Es esta Unidad de las organizaciones campesinas en torno a un proyecto común de reforma agraria, por un lado, y la integración con las luchas obreras, por el otro, la que finalmente puede conducir a revertir las condiciones de contrarreforma que en la práctica viene haciendo no solo el gobierno con sus leyes sino también con las armas los terratenientes, los paramilitares y los narcotraficantes- que a la postre se confunden-. “Actualmente el reto del movimiento campesino es avanzar hacia formas de unidad y organización que logren integrar los diferentes aspectos, objetivos y realidades de la lucha campesina en todo el país- así lo observa Héctor Mondragón, uno de los más destacados y comprometidos analistas de la problemática agraria en Colombia-. Es decir que logre conjugar los objetivos de lucha por la defensa de la producción nacional y la reconstrucción y el fomento de la agricultura colombiana con la lucha por la reforma agraria y la defensa de la economía campesina: combinar la lucha reivindicativa con la gestión de proyectos productivos y organizativos; combinar la organización sindical, comunal, de usuarios, cooperativa, femenina, juvenil; articular la lucha campesina con la de los pueblos indígenas, afrocolombianos y raizales y estrechar los lazos con el movimiento sindical y los sectores populares”.
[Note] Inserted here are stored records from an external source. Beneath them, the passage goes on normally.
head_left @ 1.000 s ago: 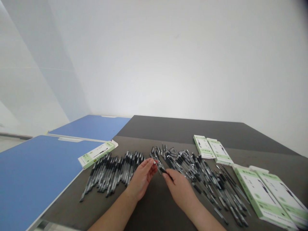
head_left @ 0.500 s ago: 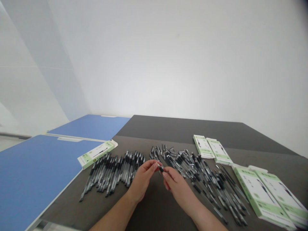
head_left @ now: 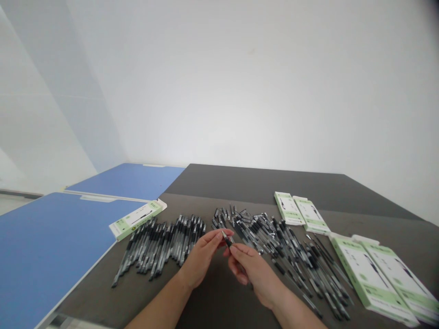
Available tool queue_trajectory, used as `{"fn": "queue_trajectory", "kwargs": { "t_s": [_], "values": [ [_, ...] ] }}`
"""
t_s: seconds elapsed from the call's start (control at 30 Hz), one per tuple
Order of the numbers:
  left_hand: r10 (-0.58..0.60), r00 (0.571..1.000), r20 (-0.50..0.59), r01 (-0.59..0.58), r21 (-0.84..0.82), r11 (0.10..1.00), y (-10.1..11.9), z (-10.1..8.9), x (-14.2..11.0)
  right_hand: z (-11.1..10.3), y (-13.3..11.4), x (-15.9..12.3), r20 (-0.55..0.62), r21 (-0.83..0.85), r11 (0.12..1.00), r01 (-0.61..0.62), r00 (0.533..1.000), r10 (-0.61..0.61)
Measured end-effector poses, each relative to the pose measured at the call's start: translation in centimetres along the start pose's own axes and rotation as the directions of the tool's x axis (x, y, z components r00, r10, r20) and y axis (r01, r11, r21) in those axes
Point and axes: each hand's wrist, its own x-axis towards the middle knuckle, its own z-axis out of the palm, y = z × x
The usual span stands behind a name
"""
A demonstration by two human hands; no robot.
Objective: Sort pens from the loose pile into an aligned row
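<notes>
The left hand (head_left: 200, 260) and right hand (head_left: 255, 269) pinch a pen (head_left: 227, 240) between pen heaps (head_left: 157, 244).

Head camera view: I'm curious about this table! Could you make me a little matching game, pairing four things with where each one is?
Things:
1. Black pen
2. Tidy row of pens
3. Loose heap of pens
4. Lone green-and-white box

Places:
A. Right of the hands
B. Beside the blue tabletop
C. At the fingertips of the left hand
D. Left of the hands

Pairs: 1-C, 2-D, 3-A, 4-B
</notes>
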Motion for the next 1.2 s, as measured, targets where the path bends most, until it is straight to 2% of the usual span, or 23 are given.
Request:
{"fn": "queue_trajectory", "kwargs": {
  "t_s": [0.13, 0.2, 0.3, 0.37, 0.5, 0.6, 0.7, 0.77, 0.9, 1.0, 1.07, 1.13, 1.2],
  "values": [
    [0.022, 0.997, -0.077, -0.017, 0.059, 0.998, -0.06, 0.01, 0.11, -0.09, 0.55, 0.03, -0.022, -0.104, 0.993, 0.051, 0.998, -0.053],
    [0.017, 0.995, -0.100, -0.011, 0.061, 0.998, -0.13, 0.02, 0.13, -0.11, 0.60, 0.02, -0.017, -0.079, 0.996, 0.031, 0.999, -0.033],
    [-0.009, 0.999, -0.031, 0.009, -0.027, 1.000, -0.19, 0.09, 0.06, -0.10, 0.41, -0.03, 0.017, 0.032, 0.999, -0.027, 1.000, 0.026],
    [-0.012, 1.000, -0.003, 0.012, -0.053, 0.999, -0.20, 0.14, 0.02, -0.07, 0.27, -0.07, 0.009, 0.029, 0.999, -0.012, 1.000, 0.012],
    [-0.006, 1.000, -0.019, 0.006, -0.001, 1.000, -0.20, 0.10, 0.01, -0.04, 0.28, -0.08, -0.005, -0.025, 0.999, 0.029, 1.000, -0.029],
    [0.005, 1.000, 0.000, -0.005, -0.048, 0.999, -0.25, 0.04, -0.01, -0.06, 0.45, -0.04, -0.013, -0.046, 0.998, 0.045, 0.999, -0.046],
    [0.017, 1.000, -0.026, -0.018, -0.044, 0.999, -0.26, 0.02, 0.01, -0.06, 0.50, -0.10, -0.018, -0.039, 0.998, 0.045, 0.999, -0.045],
    [0.009, 1.000, -0.024, -0.010, -0.043, 0.999, -0.13, 0.03, 0.00, -0.11, 0.41, -0.23, 0.031, 0.058, 0.998, -0.006, 1.000, 0.004],
    [-0.030, 0.997, 0.067, 0.039, -0.148, 0.988, 0.34, 0.14, -0.18, -0.32, 0.14, -0.49, 0.208, 0.285, 0.946, -0.156, 0.973, 0.097],
    [-0.035, 0.996, 0.077, 0.046, -0.157, 0.986, 0.47, 0.18, -0.25, -0.32, 0.17, -0.46, 0.255, 0.316, 0.927, -0.202, 0.959, 0.122],
    [-0.033, 0.999, 0.037, 0.037, -0.120, 0.992, 0.37, 0.14, -0.19, -0.21, 0.36, -0.27, 0.181, 0.247, 0.959, -0.141, 0.979, 0.098],
    [-0.029, 1.000, -0.009, 0.028, -0.072, 0.997, 0.17, 0.06, -0.07, -0.17, 0.64, 0.03, 0.052, 0.106, 0.993, -0.045, 0.998, 0.039],
    [-0.025, 0.999, -0.042, 0.024, -0.027, 0.999, -0.05, -0.02, 0.05, -0.27, 0.97, 0.40, -0.076, -0.075, 0.997, 0.033, 0.996, -0.039]
  ]
}}
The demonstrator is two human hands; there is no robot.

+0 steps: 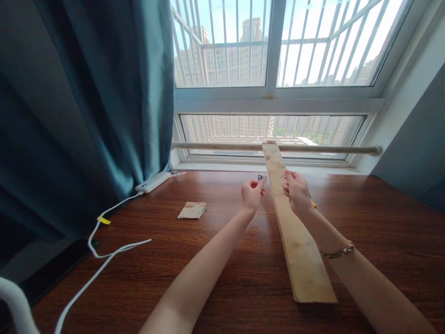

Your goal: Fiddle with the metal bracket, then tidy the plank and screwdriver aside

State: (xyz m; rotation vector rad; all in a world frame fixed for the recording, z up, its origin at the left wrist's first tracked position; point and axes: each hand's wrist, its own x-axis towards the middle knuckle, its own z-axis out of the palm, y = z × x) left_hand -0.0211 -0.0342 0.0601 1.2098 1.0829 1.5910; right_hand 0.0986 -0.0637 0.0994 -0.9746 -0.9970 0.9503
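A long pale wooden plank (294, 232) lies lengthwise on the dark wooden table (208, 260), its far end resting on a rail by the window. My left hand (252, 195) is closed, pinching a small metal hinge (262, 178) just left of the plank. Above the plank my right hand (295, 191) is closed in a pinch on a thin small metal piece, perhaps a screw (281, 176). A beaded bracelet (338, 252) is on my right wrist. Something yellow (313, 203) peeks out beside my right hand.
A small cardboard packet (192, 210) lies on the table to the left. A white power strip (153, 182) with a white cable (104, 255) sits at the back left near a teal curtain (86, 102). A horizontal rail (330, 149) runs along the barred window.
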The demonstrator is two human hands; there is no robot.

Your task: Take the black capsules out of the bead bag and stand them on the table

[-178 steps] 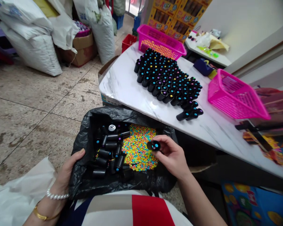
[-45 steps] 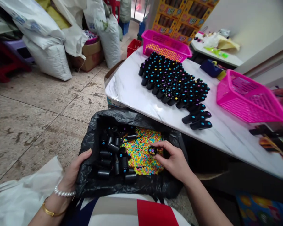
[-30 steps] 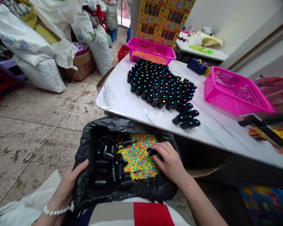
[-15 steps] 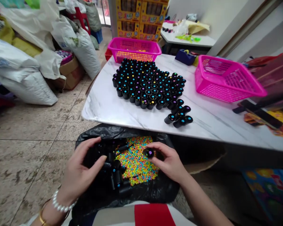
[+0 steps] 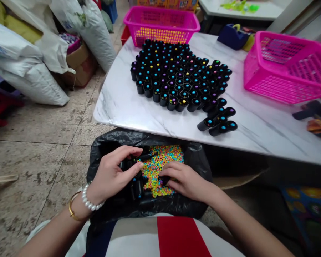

Finalmente hay que advertir que la lucha campesina hoy es una lucha global que compromete sobre todo al campesinado de varios países de América Latina. Es importante entonces aprender de las experiencias del movimiento campesino en Colombia, que a pesar de la represión constante ha sido bastante rico, pero también de las experiencias de los Sin Tierra en Brasil, de las movilizaciones indígenas y campesinas en Ecuador y Bolivia y de la Reforma Agraria que empiezan a desarrollar los campesinos en Venezuela con el gobierno de Chávez. Ante todo es necesario comprender que el escenario de lucha hoy es global y que también las organizaciones campesinas, negras e indígenas están rompiendo las fronteras para integrarse en la lucha con movimientos y organizaciones campesinas de los países vecinos con problemáticas comunes.